• Problem:
Give again, word for word, each line of the data from the first through the one containing "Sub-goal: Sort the". Pictures stay out.

• Records:
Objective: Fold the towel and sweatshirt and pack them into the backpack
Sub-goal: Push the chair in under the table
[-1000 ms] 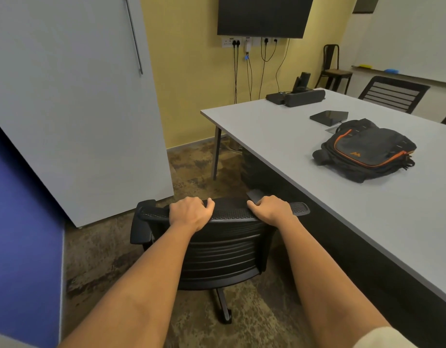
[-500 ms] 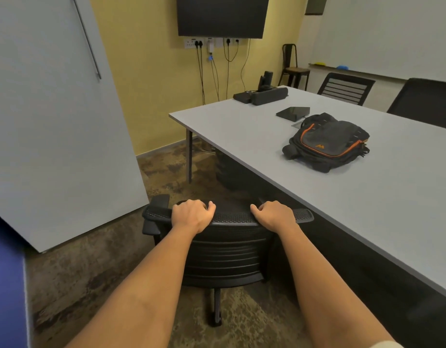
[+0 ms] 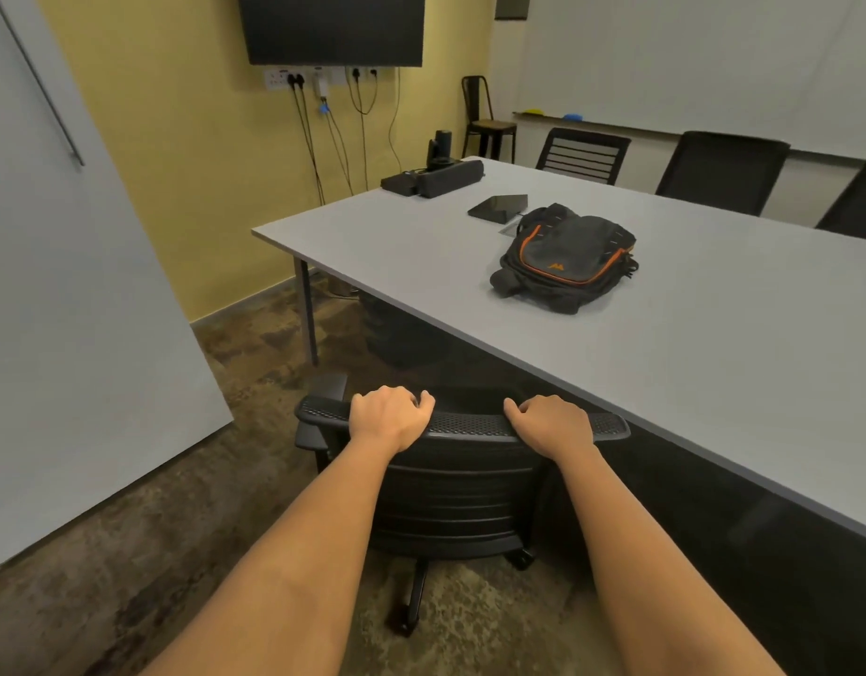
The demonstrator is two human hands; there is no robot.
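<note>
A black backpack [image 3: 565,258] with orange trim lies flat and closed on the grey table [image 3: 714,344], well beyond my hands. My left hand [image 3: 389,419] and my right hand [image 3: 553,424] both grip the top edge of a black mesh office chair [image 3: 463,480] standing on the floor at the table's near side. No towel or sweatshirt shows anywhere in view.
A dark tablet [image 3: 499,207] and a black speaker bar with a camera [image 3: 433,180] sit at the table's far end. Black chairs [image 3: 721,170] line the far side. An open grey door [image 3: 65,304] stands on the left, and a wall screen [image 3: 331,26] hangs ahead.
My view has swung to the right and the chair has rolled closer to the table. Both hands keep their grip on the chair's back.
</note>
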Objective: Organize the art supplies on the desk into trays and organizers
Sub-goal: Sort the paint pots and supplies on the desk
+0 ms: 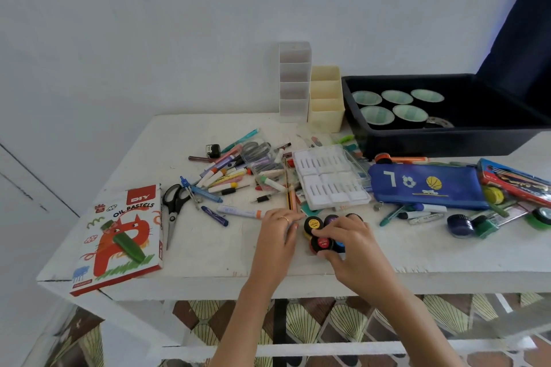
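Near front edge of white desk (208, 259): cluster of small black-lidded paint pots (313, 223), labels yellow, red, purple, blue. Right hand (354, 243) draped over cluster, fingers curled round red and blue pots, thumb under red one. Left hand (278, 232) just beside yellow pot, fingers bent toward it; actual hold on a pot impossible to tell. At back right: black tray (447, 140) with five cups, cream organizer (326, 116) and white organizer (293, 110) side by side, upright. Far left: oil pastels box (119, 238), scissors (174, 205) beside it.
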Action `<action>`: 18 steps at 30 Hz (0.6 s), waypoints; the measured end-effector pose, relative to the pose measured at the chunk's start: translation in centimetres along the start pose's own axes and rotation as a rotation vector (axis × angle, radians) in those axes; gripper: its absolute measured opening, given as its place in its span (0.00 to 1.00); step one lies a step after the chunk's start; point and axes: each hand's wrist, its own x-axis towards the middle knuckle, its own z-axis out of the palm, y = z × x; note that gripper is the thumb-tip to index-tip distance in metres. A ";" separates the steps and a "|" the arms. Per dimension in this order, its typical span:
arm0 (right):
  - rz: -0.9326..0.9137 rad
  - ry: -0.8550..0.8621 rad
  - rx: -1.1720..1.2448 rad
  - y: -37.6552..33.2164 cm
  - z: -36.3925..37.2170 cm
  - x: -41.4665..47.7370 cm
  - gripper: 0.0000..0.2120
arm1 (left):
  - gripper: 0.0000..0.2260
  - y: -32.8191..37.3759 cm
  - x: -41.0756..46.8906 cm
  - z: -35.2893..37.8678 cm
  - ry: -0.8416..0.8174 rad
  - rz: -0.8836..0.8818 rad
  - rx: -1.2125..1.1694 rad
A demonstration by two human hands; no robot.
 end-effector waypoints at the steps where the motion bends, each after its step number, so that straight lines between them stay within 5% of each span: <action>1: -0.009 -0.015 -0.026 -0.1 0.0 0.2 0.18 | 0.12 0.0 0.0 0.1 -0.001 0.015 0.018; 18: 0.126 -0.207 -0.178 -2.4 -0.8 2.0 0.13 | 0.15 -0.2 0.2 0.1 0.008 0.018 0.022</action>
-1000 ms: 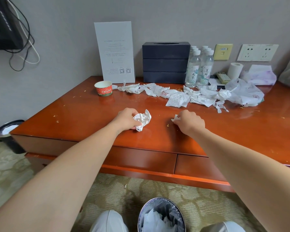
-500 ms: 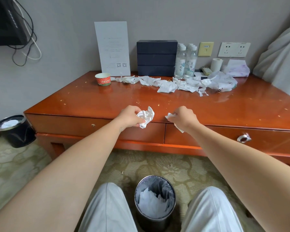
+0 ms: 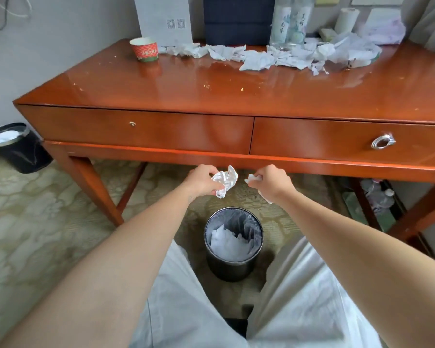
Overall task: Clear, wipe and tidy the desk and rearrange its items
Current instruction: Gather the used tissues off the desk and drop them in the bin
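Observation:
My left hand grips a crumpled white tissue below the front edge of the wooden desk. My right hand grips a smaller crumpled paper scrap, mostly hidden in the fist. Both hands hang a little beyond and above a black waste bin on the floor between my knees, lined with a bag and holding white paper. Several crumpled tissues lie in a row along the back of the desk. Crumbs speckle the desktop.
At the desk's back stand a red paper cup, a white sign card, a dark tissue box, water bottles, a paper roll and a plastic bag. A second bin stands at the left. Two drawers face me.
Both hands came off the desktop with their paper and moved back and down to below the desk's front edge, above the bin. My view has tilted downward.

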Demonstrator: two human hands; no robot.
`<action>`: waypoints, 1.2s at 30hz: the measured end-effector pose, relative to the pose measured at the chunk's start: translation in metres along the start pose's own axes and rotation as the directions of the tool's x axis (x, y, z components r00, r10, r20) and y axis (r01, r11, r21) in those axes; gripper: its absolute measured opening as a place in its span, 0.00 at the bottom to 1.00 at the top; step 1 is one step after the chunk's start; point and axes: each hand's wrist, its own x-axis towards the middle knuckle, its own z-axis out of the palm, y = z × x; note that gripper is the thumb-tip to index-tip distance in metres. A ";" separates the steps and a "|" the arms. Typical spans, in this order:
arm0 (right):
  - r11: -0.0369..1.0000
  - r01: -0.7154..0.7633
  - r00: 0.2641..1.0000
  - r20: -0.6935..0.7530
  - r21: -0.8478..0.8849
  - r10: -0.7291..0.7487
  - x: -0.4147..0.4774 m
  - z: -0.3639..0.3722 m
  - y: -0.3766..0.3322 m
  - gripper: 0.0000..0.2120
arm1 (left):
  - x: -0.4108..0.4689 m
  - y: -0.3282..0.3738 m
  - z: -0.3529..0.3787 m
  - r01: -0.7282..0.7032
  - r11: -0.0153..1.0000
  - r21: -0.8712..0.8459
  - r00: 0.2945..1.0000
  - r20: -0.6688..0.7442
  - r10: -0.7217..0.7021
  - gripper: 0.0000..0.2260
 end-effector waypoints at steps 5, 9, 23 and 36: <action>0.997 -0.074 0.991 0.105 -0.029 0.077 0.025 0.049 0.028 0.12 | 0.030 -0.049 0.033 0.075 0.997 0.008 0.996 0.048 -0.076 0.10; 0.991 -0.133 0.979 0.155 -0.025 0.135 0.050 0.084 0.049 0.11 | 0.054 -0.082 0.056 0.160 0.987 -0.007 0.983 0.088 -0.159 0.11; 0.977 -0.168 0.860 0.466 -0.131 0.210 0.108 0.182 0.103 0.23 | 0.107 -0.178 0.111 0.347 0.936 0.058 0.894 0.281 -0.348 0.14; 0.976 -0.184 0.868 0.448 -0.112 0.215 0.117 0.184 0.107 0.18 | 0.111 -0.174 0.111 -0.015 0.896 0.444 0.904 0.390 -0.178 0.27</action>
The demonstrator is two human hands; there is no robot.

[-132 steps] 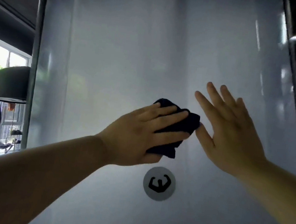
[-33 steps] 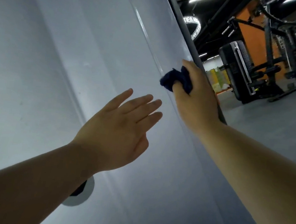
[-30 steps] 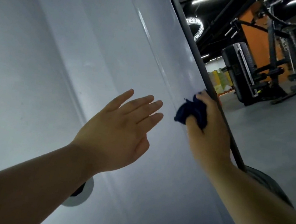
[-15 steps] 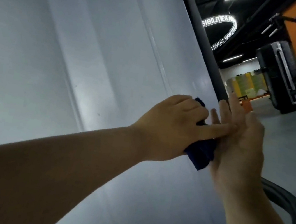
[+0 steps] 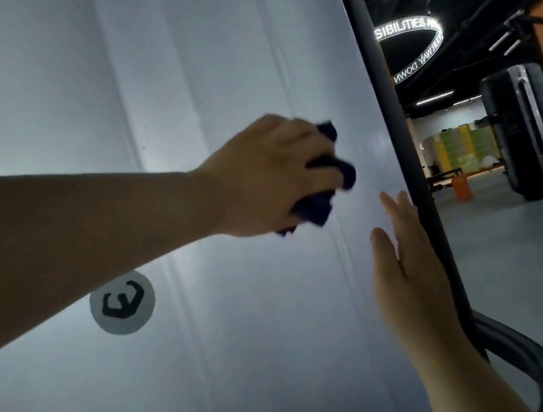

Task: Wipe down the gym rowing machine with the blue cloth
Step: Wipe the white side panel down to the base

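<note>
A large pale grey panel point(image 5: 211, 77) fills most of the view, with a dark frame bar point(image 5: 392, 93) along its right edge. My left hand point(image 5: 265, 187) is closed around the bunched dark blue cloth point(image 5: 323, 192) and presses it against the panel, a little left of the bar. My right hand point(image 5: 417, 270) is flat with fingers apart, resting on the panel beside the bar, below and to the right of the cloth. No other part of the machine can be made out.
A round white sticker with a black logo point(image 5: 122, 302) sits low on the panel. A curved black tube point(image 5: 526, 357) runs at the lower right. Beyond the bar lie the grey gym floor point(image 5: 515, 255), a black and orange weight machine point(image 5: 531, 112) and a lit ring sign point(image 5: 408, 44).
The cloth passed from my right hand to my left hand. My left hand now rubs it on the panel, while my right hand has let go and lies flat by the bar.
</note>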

• Answer:
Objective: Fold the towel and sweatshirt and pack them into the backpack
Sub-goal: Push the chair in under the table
[-1000 ms] 
[-500 ms] 
[+0 ms] 
The demonstrator is two human hands; there is no robot.
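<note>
A black backpack [image 3: 565,258] with orange trim lies flat and closed on the grey table [image 3: 714,344], well beyond my hands. My left hand [image 3: 389,419] and my right hand [image 3: 553,424] both grip the top edge of a black mesh office chair [image 3: 463,480] standing on the floor at the table's near side. No towel or sweatshirt shows anywhere in view.
A dark tablet [image 3: 499,207] and a black speaker bar with a camera [image 3: 433,180] sit at the table's far end. Black chairs [image 3: 721,170] line the far side. An open grey door [image 3: 65,304] stands on the left, and a wall screen [image 3: 331,26] hangs ahead.
My view has swung to the right and the chair has rolled closer to the table. Both hands keep their grip on the chair's back.
</note>
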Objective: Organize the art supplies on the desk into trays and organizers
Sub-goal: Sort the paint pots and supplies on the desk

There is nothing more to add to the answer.